Mahkamah Agung Akan Putuskan Hukum Privasi Videotape
Salazar v. Paramount, sebuah kasus yang sedang ditangani oleh Mahkamah Agung, akan menentukan bagaimana hukum privasi videotape tahun 1988 diterapkan pada konten video online. Kasus ini berfokus pada definisi "konsumen" dalam hukum privasi videotape dan bagaimana definisi tersebut berlaku untuk layanan streaming video modern. Pihak yang terlibat dalam kasus ini adalah Salazar dan Paramount, dengan Mahkamah Agung yang akan memutuskan bagaimana hukum tersebut diterapkan dalam konteks teknologi modern.

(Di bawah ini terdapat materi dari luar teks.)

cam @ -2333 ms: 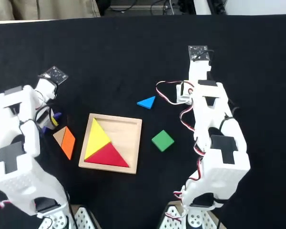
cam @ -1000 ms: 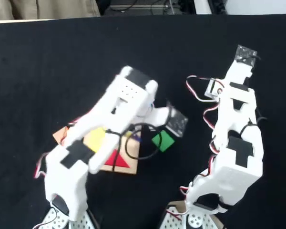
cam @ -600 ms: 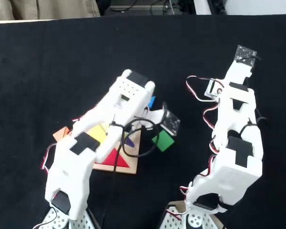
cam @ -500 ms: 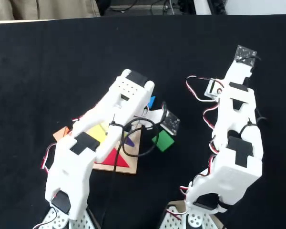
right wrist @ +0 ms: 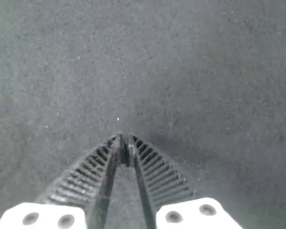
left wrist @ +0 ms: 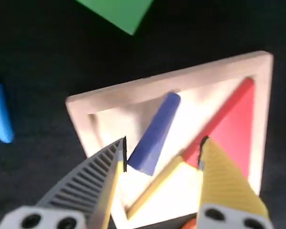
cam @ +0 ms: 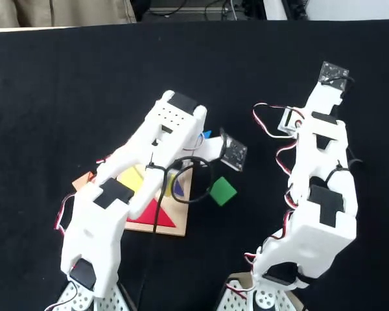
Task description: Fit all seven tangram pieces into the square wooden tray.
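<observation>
My left gripper [left wrist: 163,143] hangs open over the square wooden tray [left wrist: 167,81]. A dark blue piece [left wrist: 155,133] rests slanted in the tray's bare part between the two fingers, close to the grey one. The red triangle [left wrist: 233,129] and the yellow triangle [left wrist: 152,195] lie in the tray. From above, the left arm covers much of the tray [cam: 181,227]; the red triangle [cam: 152,214] and yellow triangle [cam: 131,178] show beside it. The green square [cam: 222,191] lies just right of the tray. My right gripper [right wrist: 124,143] is shut over bare black cloth at the back right.
A light blue triangle [cam: 206,135] peeks out behind the left arm, beyond the tray. An orange piece [cam: 84,178] lies left of the tray. The right arm [cam: 318,168] stands stretched along the right side. Servo cables [cam: 188,181] loop over the tray.
The left arm swung from the table's left side to over the tray, and the dark blue piece now lies in the tray. The right arm shifted to the right and back.
</observation>
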`<move>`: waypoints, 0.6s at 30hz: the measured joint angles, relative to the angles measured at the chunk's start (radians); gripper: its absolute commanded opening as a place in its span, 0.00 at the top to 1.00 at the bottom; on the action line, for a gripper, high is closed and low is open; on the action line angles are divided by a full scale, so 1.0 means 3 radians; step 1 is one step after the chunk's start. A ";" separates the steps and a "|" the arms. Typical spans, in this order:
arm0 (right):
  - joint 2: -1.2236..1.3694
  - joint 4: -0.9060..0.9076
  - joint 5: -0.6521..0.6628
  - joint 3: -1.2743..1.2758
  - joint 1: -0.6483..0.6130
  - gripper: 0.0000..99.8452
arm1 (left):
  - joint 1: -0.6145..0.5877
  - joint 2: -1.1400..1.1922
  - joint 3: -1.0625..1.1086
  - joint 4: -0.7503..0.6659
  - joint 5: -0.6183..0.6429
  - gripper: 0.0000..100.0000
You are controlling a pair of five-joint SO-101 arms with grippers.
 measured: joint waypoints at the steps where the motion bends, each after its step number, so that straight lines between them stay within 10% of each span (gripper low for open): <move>1: 0.0000 0.0000 0.0000 0.0000 0.0000 0.99 | -0.0010 0.0000 0.0000 -0.0041 0.0010 0.74; 18: 0.0000 0.0000 0.0000 0.0000 0.0000 0.99 | -0.0624 0.0005 -0.0261 0.0476 0.0343 0.82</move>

Untuk memahami konteks kasus ini, perlu dipahami bahwa hukum privasi videotape tahun 1988 dirancang untuk melindungi privasi konsumen dalam menyewa atau membeli kaset video. Hukum ini menetapkan bahwa penyedia layanan harus mendapatkan persetujuan dari konsumen sebelum mengumpulkan atau membagikan informasi tentang riwayat penyewaan atau pembelian video mereka. Dalam konteks modern, layanan streaming video seperti Netflix, Amazon Prime, dan lain-lain, mengumpulkan data tentang preferensi dan riwayat tontonan pengguna. Pertanyaan yang timbul adalah apakah definisi "konsumen" dalam hukum tahun 1988 masih relevan dan dapat diterapkan pada layanan streaming video yang sangat berbeda dari kaset video tradisional.
Dampak dari putusan Mahkamah Agung ini akan signifikan bagi industri teknologi dan pengguna layanan streaming video. Jika Mahkamah Agung memutuskan bahwa hukum privasi videotape tahun 1988 berlaku untuk layanan streaming video, maka perusahaan-perusahaan tersebut harus memastikan bahwa mereka memperoleh persetujuan dari pengguna sebelum mengumpulkan atau membagikan data tentang riwayat tontonan mereka. Ini dapat mengarah pada perubahan dalam cara layanan streaming video mengumpulkan dan menggunakan data pengguna, serta pada peningkatan transparansi tentang bagaimana data tersebut digunakan. Di sisi lain, jika Mahkamah Agung memutuskan bahwa hukum tersebut tidak berlaku, maka perusahaan-perusahaan tersebut mungkin tidak perlu memperoleh persetujuan dari pengguna, yang dapat meningkatkan kekhawatiran tentang privasi data pengguna.